Father's Day Fossils

by C.J. Couvillion
(Baton Rouge, Louisiana)

It is Father’s Day 2012 and Kathy, my wife of 34 years, is out of town with our 33-yr old daughter Sarah. They have driven the 630 miles from wet and green Baton Rouge to dry and brown Abilene, Texas, to attend a week-long seminar which Sarah needs for her course requirement for completion of an on-line M.A. in Education from Abilene Christian University. I awoke early this morning and tossed and turned until 7 and then got out of the large king-sized bed with the memory foam mattress which fills most of our green-walled master bedroom. I half-walked, half-stumbled down the long hallway through our large paneled den and into our small kitchen area with the huge appliances, opened the solid-oak backdoor for Hildie, the black and brown Chiweenie, (Chihuahua and “wiener dog” mix) to escape and dart out for her morning romp in the wet grass to do her business. Then I pushed the red button on the pre-set coffee pot and almost immediately heard it begin to spurt out the dark black elixir which we so love in this part of Louisiana, coffee so thick we can use it as a party dip with Fritos scoops. Next I walked to the living room, turned on the big flat-screen 36” Samsung which was purchased from Best Buy for a “good” deal (that’s what the pimple-faced salesman with the starched khakis told me, anyway), and plopped down into my soft Lazy Boy recliner making the springs of the burnt orange cushioned seat go “spoing”. The house is empty and dead quiet except for the whoosh, whoosh sound being made by the Braun brewer in next room, as it kicks out concentrated caffeine in the liquid form to get my heart started on this early Sunday morning in south Louisiana.
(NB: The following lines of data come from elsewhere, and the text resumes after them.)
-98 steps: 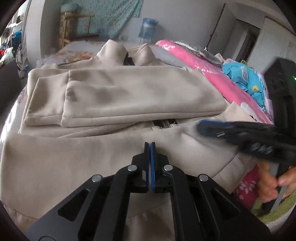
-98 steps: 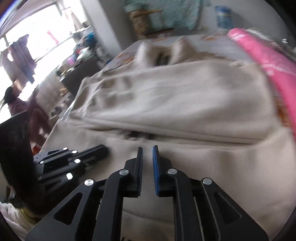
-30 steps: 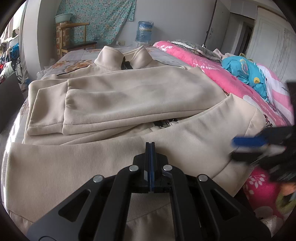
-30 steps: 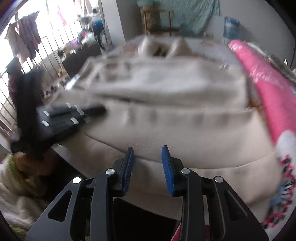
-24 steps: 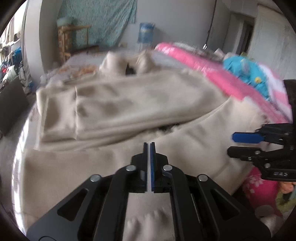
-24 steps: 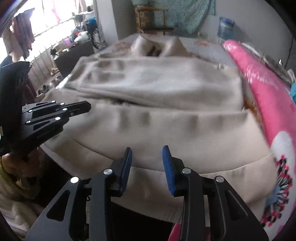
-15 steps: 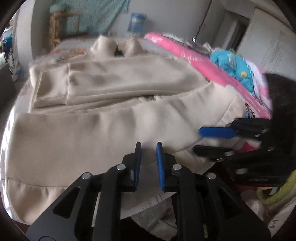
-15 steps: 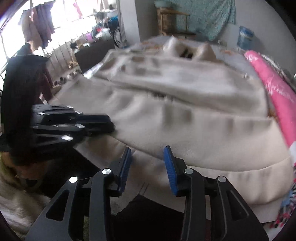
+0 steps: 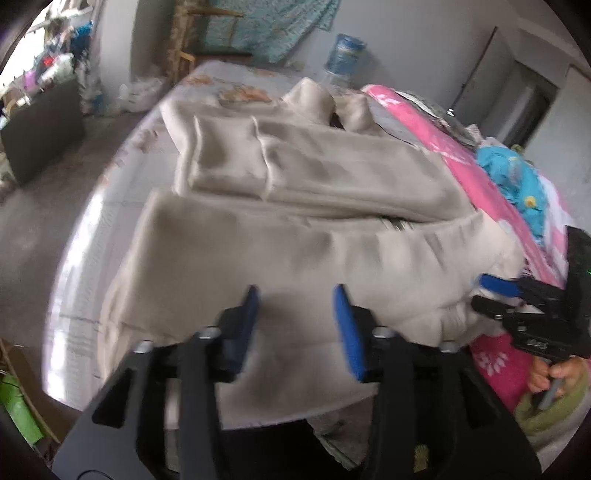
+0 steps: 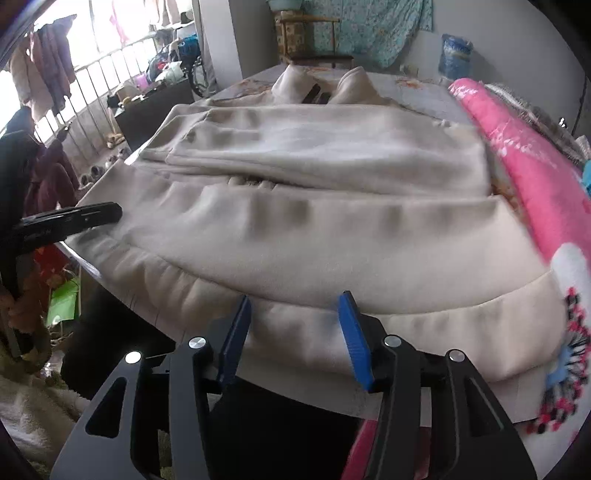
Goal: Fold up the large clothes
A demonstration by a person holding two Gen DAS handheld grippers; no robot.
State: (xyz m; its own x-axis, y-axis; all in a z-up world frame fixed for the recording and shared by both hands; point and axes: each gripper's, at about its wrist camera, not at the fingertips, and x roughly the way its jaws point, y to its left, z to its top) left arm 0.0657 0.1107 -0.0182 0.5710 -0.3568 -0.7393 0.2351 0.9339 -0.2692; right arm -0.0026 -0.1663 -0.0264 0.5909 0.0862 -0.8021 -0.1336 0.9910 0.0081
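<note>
Both grippers are the same build: left gripper (image 9: 295, 317) and right gripper (image 10: 293, 328) have matte black arms with triangular cutouts, silver round screws at the joints, and bright blue ribbed pads (image 10: 354, 339) inside the fingers.

Pink floral blanket (image 10: 532, 155) lying along the bed's right side, blue water jug (image 10: 456, 51) standing by the far wall, teal patterned cloth (image 10: 373, 22) hanging behind a wooden chair (image 10: 306, 37), clothes (image 10: 40, 70) hanging at the window railing.
</note>
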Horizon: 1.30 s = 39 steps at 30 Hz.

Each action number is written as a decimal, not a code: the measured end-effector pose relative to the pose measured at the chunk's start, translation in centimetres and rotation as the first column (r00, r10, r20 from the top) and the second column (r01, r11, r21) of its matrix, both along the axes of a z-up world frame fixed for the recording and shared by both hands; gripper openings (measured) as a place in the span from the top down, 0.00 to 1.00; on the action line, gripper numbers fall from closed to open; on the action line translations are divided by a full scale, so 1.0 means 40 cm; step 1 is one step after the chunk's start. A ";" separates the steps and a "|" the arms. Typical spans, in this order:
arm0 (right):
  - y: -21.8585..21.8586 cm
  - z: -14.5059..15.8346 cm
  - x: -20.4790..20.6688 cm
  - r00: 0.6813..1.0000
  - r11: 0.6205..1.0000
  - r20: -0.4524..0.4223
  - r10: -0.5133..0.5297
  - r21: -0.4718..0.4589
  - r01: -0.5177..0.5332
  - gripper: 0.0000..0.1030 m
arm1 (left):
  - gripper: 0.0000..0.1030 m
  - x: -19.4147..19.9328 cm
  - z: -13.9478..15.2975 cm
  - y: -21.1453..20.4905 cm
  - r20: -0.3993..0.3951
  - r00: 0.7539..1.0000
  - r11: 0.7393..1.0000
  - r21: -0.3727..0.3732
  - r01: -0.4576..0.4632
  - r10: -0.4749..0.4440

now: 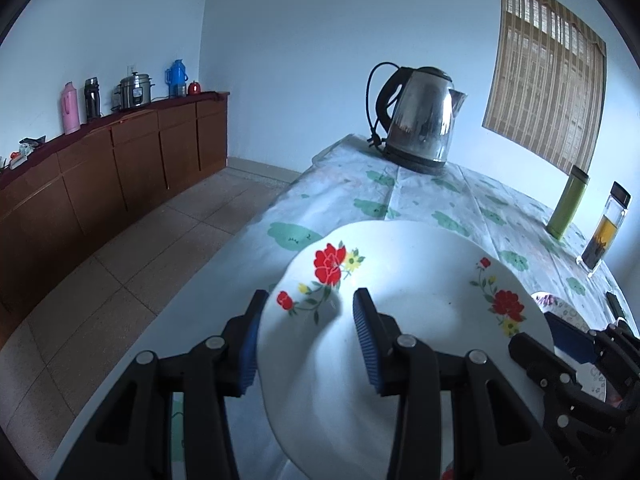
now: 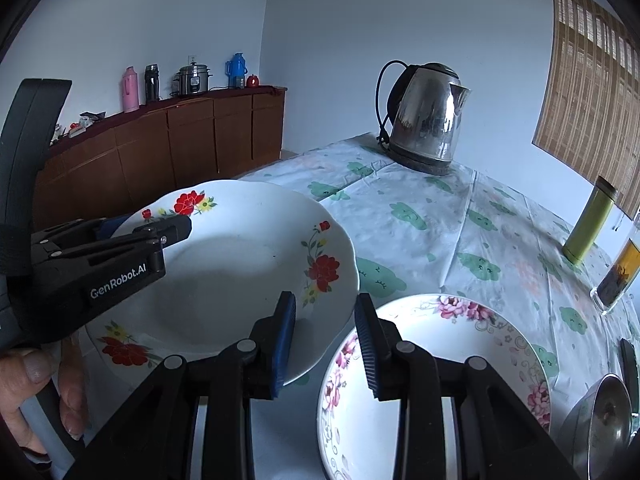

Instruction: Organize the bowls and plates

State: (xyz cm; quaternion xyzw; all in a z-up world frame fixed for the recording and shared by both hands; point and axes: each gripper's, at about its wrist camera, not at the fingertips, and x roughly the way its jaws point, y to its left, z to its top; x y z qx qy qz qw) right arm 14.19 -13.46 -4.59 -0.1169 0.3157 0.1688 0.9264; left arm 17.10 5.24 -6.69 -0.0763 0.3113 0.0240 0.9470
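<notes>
A white plate with red flowers is held off the table by its near-left rim between the fingers of my left gripper. It also shows in the right wrist view, with the left gripper clamped on its far-left rim. My right gripper is open and empty. Its left finger is over the red-flower plate's near-right rim, its right finger over a pink-flower plate lying on the table. The right gripper shows at the left wrist view's right edge.
A steel kettle stands at the table's far end. A green flask and a glass tea bottle stand at the right. A steel bowl lies near right. A wooden sideboard lines the left wall.
</notes>
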 end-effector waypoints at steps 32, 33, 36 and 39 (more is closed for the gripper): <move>-0.099 0.026 -0.043 0.992 0.996 0.090 -0.087 0.019 0.086 0.68 | 0.61 -0.027 0.045 -0.095 0.125 0.981 0.989 0.019 0.148 -0.149; -0.105 0.026 -0.046 0.992 0.996 0.091 -0.092 0.019 0.090 0.68 | 0.61 -0.028 0.046 -0.102 0.127 0.979 0.988 0.025 0.154 -0.156; -0.127 0.026 -0.052 0.989 0.994 0.093 -0.112 0.027 0.110 0.68 | 0.61 -0.031 0.048 -0.122 0.132 0.975 0.983 0.037 0.178 -0.181; -0.150 0.023 -0.050 0.988 0.991 0.084 -0.130 0.036 0.128 0.68 | 0.61 -0.038 0.050 -0.148 0.138 0.969 0.979 0.051 0.199 -0.205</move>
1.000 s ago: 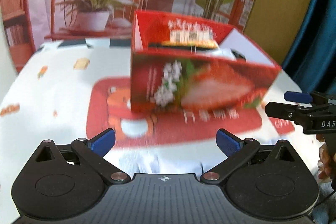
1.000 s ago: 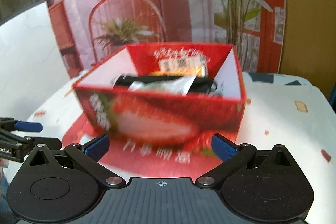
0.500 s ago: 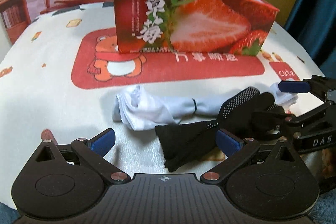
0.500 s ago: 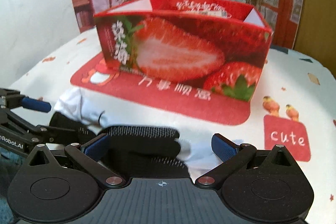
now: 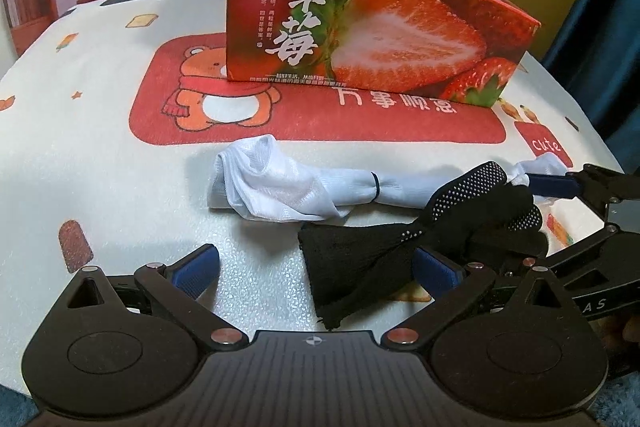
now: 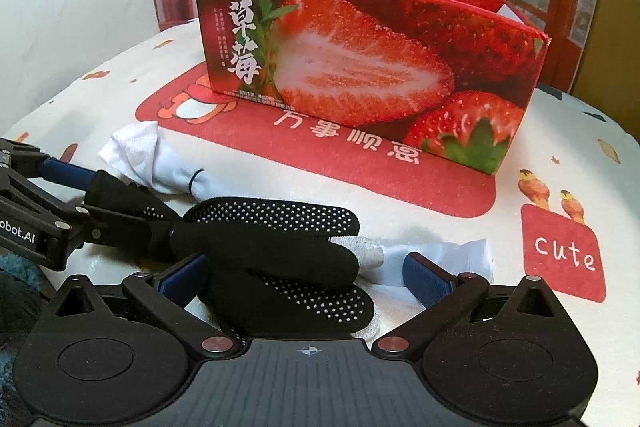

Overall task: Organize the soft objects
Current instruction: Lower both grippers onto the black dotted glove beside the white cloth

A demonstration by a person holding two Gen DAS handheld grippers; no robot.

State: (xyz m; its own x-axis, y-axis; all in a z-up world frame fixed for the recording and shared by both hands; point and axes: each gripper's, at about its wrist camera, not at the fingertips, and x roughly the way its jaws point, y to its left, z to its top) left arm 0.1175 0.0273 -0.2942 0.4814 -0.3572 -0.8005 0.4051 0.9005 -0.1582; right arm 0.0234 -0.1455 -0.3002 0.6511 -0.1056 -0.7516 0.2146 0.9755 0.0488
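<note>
The box stands at the back of the table, on the mat. In front of the mat lies the sock, stretched from left to right. The glove lies in front of the sock and partly on top of its right end. The left gripper is nearest, with the glove's cuff between its fingers. The right gripper comes in from the right, over the glove's fingers.
</note>
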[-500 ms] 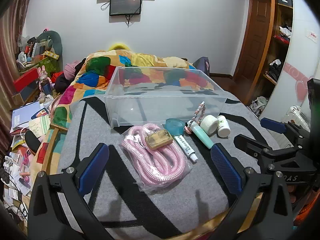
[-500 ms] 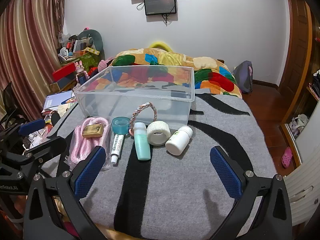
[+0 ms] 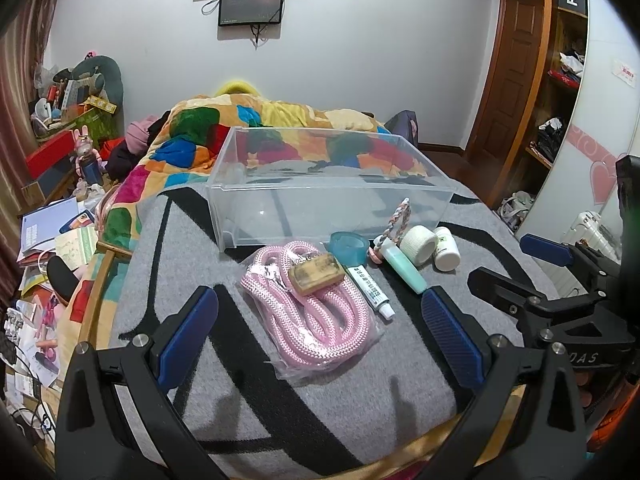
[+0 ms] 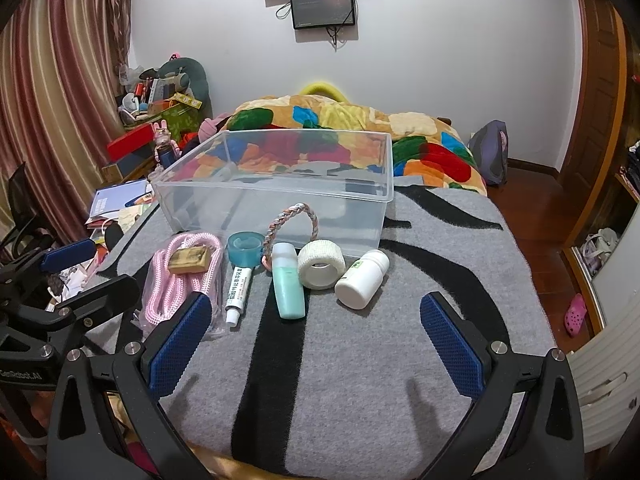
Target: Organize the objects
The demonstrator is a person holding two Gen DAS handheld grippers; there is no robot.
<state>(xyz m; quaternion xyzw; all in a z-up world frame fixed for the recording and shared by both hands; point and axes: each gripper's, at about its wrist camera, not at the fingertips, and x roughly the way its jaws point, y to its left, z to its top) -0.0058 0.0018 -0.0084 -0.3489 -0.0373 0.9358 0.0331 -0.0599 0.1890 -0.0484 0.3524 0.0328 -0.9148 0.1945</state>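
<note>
A clear plastic bin [image 3: 332,196] [image 4: 280,200] stands empty on the grey blanket. In front of it lie a bagged pink rope [image 3: 316,312] [image 4: 176,280] with a tan block [image 3: 316,274] [image 4: 189,260] on it, a teal tape roll [image 3: 349,243] [image 4: 245,245], a white tube [image 3: 372,290] [image 4: 237,294], a green bottle [image 3: 402,266] [image 4: 289,290], a braided ring [image 3: 398,220] [image 4: 292,220], a white gauze roll [image 3: 419,240] [image 4: 321,264] and a white pill bottle [image 3: 446,249] [image 4: 362,278]. My left gripper [image 3: 320,340] is open just short of the rope. My right gripper [image 4: 316,344] is open short of the bottles.
The grey-and-black blanket [image 4: 420,320] covers the bed end; a colourful quilt [image 4: 360,120] lies behind the bin. Cluttered books and boxes [image 3: 52,232] crowd the floor at the left. A wardrobe and door [image 3: 520,80] stand at the right.
</note>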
The television is still on the Science Channel from the previous night and immediately my interest became elevated by the content of the programming. It was about fossils. To be specific, fossils from the pre-Cambrian period which were found on the coast of Newfoundland by a geologist from Queens’s University in Kingston, Ontario. This particular university professor with a white scraggly beard which makes him look like an out-of-work Santa Claus without the red suit, has pieced together the record which the fossils have left behind in an apparently out-of-place rocky landscape, and demonstrated beyond all doubt that the primitive life-forms which have been imbedded in the rocks are over 500 million years old, and that more importantly, they were once on the floor of a long gone ocean and that the rock onto which they are marked as a geologic fingerprint is not made from the earth’s crust which is a mere 35 million years old, but from the mantle which is much, much older and from way, way down deep beneath the ocean’s floor. Most astoundingly, this ancient fossil record is located currently at 2000 feet above sea level on a red rocky plateau on the western Newfoundland coast where school children run and play and old men sit and remember, a powerfully demonstrative example of “crustal deformation” associated with the collision of tectonic plates.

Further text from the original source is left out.